You should follow that methodology discussed in class but because the guery engine code will be different for the dictionary.c you need to design your tests and usage cases accordingly.
Note, you do not have to unit test any code written for the indexer such as readFile(index) only new code for the query engine.
Please make sure you test as many of the different code branches in your query engine code.
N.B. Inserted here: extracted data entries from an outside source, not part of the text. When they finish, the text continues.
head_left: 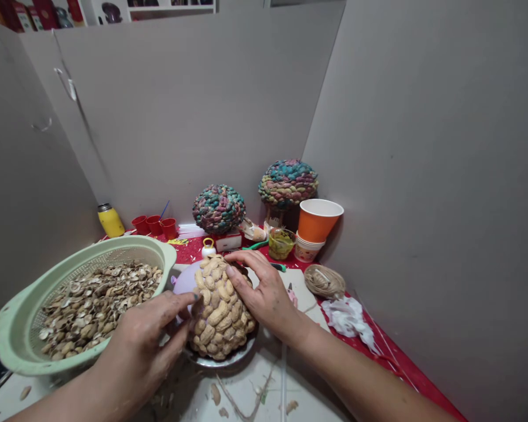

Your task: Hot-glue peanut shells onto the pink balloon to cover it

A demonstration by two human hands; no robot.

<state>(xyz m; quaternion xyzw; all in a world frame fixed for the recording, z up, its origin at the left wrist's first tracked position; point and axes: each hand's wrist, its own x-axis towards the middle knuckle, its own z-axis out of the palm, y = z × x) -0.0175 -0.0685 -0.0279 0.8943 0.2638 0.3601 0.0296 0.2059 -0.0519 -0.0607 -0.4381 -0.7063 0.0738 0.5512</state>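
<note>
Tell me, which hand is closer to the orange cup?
Right. The right hand lies on the peanut-shell dome, in front and left of the orange cup; the left hand is farther off, on the dome's other side beside the green colander.

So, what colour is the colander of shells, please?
The colander is pale green, seen in the head view.

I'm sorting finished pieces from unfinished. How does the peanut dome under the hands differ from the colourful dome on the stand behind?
The peanut dome is plain tan; the colourful dome is painted teal, pink and yellow. The peanut dome sits on a metal plate, left hand and right hand touching it; the colourful dome stands raised, untouched. Both are rounded and covered in shell-like pieces.
</note>
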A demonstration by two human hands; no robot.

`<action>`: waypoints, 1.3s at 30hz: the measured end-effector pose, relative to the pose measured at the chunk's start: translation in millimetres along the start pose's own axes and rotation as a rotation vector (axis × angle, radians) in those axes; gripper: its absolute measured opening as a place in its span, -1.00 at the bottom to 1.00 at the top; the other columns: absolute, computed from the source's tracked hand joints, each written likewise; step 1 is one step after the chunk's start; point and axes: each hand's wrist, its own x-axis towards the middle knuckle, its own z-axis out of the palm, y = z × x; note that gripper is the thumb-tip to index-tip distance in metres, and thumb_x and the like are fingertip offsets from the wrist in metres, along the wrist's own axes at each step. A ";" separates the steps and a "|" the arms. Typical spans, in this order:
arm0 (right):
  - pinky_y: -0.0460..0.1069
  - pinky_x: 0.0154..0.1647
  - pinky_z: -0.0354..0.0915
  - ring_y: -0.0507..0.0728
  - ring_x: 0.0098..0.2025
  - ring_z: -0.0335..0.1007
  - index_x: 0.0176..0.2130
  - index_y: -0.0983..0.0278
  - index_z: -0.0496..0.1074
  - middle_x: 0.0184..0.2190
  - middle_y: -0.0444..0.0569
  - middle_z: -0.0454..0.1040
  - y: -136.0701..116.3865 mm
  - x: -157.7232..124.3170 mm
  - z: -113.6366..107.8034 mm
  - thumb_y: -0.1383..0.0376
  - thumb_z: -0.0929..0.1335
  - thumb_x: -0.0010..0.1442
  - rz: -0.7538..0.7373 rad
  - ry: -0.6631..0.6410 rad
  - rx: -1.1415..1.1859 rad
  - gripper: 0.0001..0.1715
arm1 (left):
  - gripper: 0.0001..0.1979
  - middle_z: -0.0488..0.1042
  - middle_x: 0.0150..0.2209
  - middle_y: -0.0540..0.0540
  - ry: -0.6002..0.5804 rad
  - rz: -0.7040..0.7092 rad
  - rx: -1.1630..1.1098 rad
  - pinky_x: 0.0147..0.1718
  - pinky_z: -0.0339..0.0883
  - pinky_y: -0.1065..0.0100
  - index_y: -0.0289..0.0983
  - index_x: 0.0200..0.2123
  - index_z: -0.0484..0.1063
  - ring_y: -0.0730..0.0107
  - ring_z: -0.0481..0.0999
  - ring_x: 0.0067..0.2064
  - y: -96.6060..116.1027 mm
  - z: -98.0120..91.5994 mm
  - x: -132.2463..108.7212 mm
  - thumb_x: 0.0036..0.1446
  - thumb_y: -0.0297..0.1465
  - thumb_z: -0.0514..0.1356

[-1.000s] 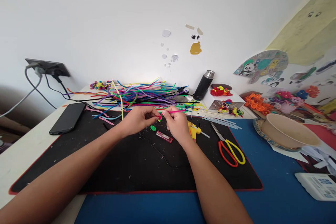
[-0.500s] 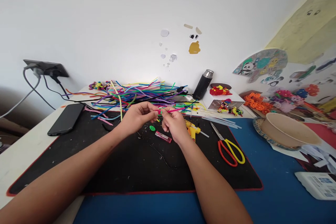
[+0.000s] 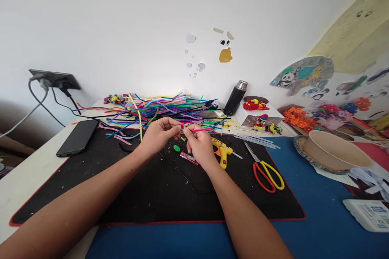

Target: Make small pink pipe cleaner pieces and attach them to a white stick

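Observation:
Above the black mat [image 3: 152,202], my left hand [image 3: 161,133] and my right hand [image 3: 199,145] meet with fingertips pinched together. A pink pipe cleaner [image 3: 203,130] runs between them, its free end sticking out to the right past my right hand. Something small and green shows at the fingertips, too hidden to name. Below my hands lie a green oval piece [image 3: 176,148] and a pink lighter [image 3: 189,158], the lighter partly covered by my right hand. Just right of that hand rests a yellow glue gun [image 3: 224,153] with a glue stick in it.
Scissors [image 3: 266,174] with red and yellow handles lie at the mat's right. A heap of pipe cleaners [image 3: 164,107] lines the wall beside a black flask [image 3: 234,99]. A phone [image 3: 77,137] is at the left; a beige bowl [image 3: 334,151] stands right.
My right hand has shifted slightly left and turned, its fingers closer to my left fingertips. More of the glue gun shows beside it. Both hands keep their pinch on the pink pipe cleaner.

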 end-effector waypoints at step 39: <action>-0.08 -0.62 0.05 0.00 -0.70 0.15 -0.30 0.20 0.43 -0.69 -0.27 0.28 1.7 -3.6 0.4 0.04 0.34 0.36 -0.065 0.013 -0.106 -0.69 | -0.67 0.63 -0.40 -0.11 -0.185 -0.212 -0.205 -0.37 0.43 0.43 -0.32 -0.36 0.63 0.40 0.57 -0.37 1.8 -13.3 6.0 -0.06 -0.20 0.54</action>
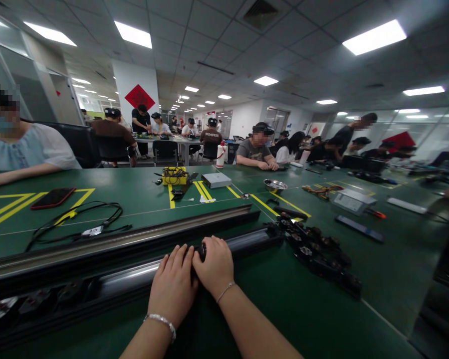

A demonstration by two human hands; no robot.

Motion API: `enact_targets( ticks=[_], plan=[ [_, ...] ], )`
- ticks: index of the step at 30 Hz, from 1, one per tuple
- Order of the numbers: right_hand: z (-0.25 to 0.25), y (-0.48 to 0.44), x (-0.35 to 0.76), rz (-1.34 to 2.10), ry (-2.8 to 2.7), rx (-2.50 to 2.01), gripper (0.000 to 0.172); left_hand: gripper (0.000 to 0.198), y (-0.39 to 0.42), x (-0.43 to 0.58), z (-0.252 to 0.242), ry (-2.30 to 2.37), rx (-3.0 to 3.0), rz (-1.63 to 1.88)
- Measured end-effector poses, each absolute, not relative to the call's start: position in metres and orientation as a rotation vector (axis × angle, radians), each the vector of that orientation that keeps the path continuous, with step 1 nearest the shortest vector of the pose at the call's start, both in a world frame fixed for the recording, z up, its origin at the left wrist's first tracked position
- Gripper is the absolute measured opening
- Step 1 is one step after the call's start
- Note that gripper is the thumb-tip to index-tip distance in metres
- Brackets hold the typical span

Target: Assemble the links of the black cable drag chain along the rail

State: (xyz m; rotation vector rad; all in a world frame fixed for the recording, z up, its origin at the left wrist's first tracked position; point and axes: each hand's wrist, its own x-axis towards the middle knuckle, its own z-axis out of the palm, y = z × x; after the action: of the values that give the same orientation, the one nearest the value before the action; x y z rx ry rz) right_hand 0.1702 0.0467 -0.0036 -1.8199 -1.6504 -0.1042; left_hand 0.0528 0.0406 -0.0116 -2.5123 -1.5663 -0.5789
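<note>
A long black channel rail (129,280) lies across the table before me, with a shiny curved inner surface. Several black parts with metal discs (35,301) sit in its left end. My left hand (174,280) rests over the rail's middle with fingers stretched out across it. Touching it, my right hand (216,267) is closed, thumb and fingers around a small black part (203,251) at the rail; most of that part is hidden. A second rail (134,231) runs parallel behind. A pile of black mechanical parts (318,244) lies to the right of the rail's far end.
On the green table lie a phone (53,198), a black cable (114,219), a yellow box (174,175), a grey box (217,180), a metal bowl (275,185), a silver power supply (353,200) and a dark bar (359,228). A person (260,149) sits across; another person (33,144) sits left.
</note>
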Motion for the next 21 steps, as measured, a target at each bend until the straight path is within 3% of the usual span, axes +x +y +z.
enact_targets(
  ticks=[5, 21],
  plan=[
    [-0.0028, 0.0454, 0.1722, -0.076, -1.662, -1.792, 0.034, 0.05, 0.0405, 0.053, -0.0109, -1.56, -2.503, -0.564],
    [0.0029, 0.0444, 0.172, -0.018, -1.665, -1.778, 0.016, 0.049, 0.0396, 0.0523, -0.0108, -1.57, -2.503, -0.54]
  ],
)
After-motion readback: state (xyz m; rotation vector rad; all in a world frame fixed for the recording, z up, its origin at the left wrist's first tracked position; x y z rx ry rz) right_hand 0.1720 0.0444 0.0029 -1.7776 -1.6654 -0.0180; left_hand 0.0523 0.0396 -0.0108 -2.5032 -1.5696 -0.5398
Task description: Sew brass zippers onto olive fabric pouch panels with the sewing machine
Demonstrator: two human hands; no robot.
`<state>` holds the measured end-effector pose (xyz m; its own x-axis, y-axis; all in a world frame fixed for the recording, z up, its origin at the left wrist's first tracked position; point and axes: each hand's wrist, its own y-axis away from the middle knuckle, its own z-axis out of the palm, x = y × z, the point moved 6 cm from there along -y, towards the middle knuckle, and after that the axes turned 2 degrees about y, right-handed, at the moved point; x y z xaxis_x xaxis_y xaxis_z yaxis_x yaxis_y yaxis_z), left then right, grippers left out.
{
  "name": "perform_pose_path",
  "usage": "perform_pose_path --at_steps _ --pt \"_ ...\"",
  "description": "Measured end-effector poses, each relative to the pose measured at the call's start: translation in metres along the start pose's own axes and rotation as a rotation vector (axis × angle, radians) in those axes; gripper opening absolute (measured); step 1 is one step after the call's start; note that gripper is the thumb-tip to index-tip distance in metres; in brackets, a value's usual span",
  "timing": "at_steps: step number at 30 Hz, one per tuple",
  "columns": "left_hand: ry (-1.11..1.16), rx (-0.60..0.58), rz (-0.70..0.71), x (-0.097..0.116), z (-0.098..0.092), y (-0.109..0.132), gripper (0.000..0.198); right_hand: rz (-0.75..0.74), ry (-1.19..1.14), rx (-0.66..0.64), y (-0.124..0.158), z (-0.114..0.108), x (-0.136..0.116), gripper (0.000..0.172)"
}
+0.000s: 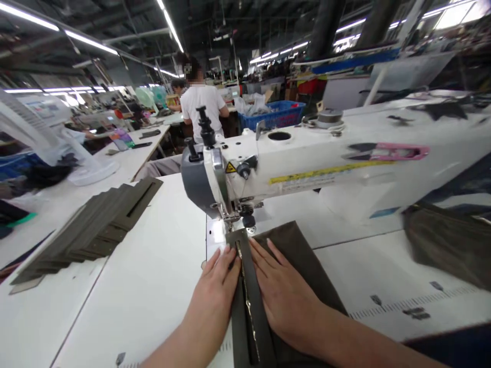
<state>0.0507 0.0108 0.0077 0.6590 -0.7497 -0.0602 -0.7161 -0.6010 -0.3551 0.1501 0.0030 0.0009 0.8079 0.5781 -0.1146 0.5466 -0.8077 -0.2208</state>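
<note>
A dark olive fabric panel (303, 266) lies under the needle end of a white sewing machine (299, 153). Along it runs a darker strip (259, 327) with a long slot, and a gold-toothed zipper (247, 296) shows inside the slot. Flat on the strip's left edge rests my left hand (215, 291), fingers stretched toward the presser foot (230, 223). My right hand (282, 291) presses flat on the strip's right side and the panel, its fingers extended. Both sets of fingertips are a short way in front of the foot.
A fanned stack of olive strips (92, 230) lies on the left of the table. Pink-handled thread snips (399, 151) lie against the machine arm. More dark fabric (445, 240) is at the right. Behind stand a blue basket (272, 118), a white fan (84, 158) and a person in white (203, 110).
</note>
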Motion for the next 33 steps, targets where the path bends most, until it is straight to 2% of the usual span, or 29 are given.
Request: perform_pose_path --at_steps 6,14,24,33 --pt "-0.052 0.007 -0.011 -0.006 -0.001 -0.006 0.038 0.006 0.026 0.003 -0.008 0.003 0.001 0.057" --pt "-0.045 0.053 -0.046 -0.023 0.008 -0.018 0.035 -0.001 0.039 0.059 -0.025 0.008 0.012 0.056" --pt "-0.023 0.052 -0.036 -0.022 0.013 -0.017 0.035 -0.016 0.035 0.12 -0.026 0.007 0.013 0.051" --pt "-0.059 0.026 -0.032 -0.023 0.014 -0.019 0.034 0.006 0.019 0.107 -0.027 0.008 0.015 0.052"
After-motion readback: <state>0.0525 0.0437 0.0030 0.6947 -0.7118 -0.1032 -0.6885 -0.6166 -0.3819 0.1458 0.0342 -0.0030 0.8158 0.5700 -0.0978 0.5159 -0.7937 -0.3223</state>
The more the better: the better the grade.
Following on from the last section, change local directories and sign out a clean source tree and run the make_test_run_tinysearch.sh It should cleanly compile build and test the complete tinysearch engine components.
First, run crawler_test.sh to test and run the crawler.
Next, run indexer_test.sh to test and run the indexer.
Then, build query engine – i.e., make.
Then, run the queryengine unit tests e.g., ./queryengine_test (source queryengine_test.c)
Finally, assuming the crawler and indexer were build, tested and ran correctly, launch the query engine to take user input
Note, that this make_test_run_tinysearch.sh script pulls everything together that you have done for TSE. It builds and tests each TSE component (e.g., indexer) then runs the component for the next stage to run against (i.e., query engine). This is a very cool shell script. Make sure that you code defensively and check for incorrect user input (e.g., incorrect path for the query engine).
Good luck! You are doing a great job. Almost there.